Adding two vectors such that the resulting vector is perpendicular to a third vector

Question

Let $$a = (-3, 3, 1)$$ $$b = (1, 4, -4)$$ $$c = (2, 1, -3)$$

For which values of $t \in \Re$ is $b + tc$ perpendicular to a?

For a vector to be perpendicular to $a$, the dot product of that vector and $a$ must equal to 0, right? I don't know where to go from here.

Also, can I do the following and in which case is there a solution and which case is impossible:

• $a \times (b.c)$
• $(a.b).c$

In the first case I am doing the cross product of a vector and a scalar and in the second case I am doing the dot product of a scalar and a vector, so I am not sure how that works.

For the first one, is this correct of $(-3, 3, 1)\times (18, 0, 0)$?

Answer 1

Your first intuition is correct. The dot product of $a$ with $b+tc$ must be zero. This should give you an equation to solve for $t$. I got $t=\frac56$.

The reason this works is that the dot product of two vectors measures the relative length of the "shadow" of one vector on the other (relative "projection" is the technical phrase).
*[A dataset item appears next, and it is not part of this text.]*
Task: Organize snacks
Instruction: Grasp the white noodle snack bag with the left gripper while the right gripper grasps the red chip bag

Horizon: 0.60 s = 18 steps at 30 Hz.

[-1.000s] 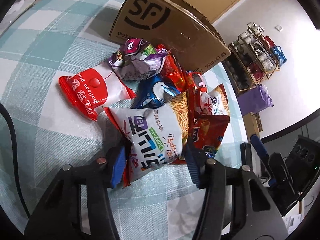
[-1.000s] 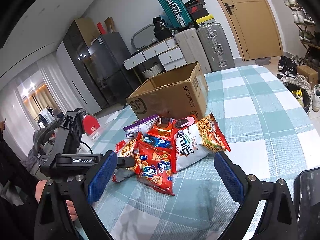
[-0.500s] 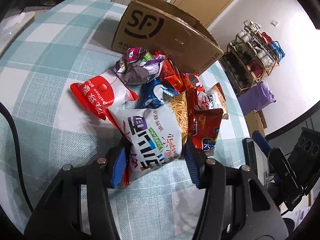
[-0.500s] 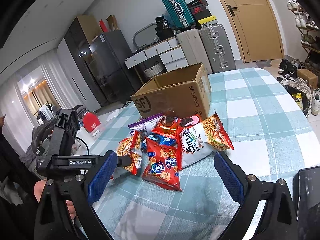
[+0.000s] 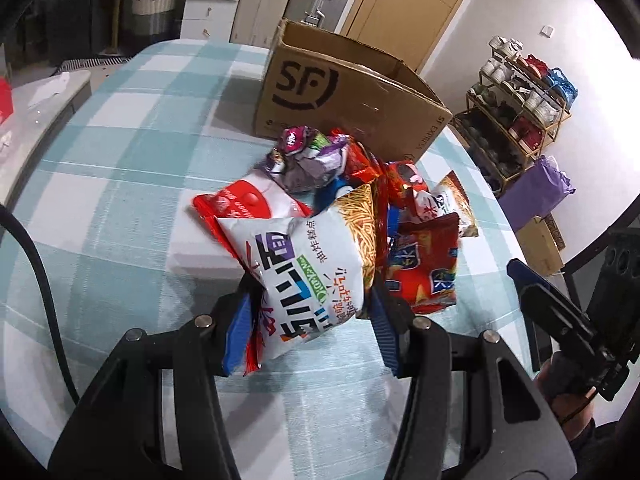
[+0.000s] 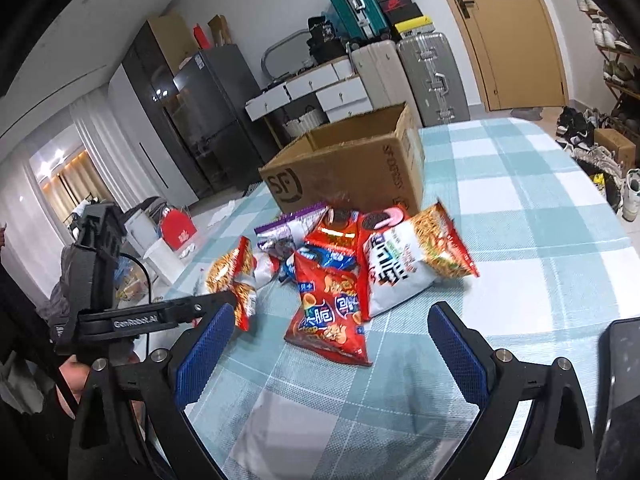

If the vectors are perpendicular, there is no shadow.

Answer 2

Let ${\bf v}=(v_1,v_2,v_3)$ and ${\bf u}=(u_1,u_2,u_3)$ be two vectors in $\mathbb{R}^3$. Denote by $\langle {\bf v},{\bf u}\rangle$ the usual inner product on $\mathbb{R}^3$, that is: $$\langle {\bf v},{\bf u}\rangle=v_1\cdot u_1 + v_2\cdot u_2 + v_3\cdot u_3.$$ You want to find all $t\in \mathbb{R}$ such that $\langle b+tc,a\rangle=0$, so you have: $$0=\langle b+tc,a\rangle=\langle b,a\rangle+\langle tc,a\rangle=\langle b,a\rangle+t\langle c,a\rangle=5+t\cdot(-6).$$ Thus you get the unique solution $t=\frac{5}{6}$.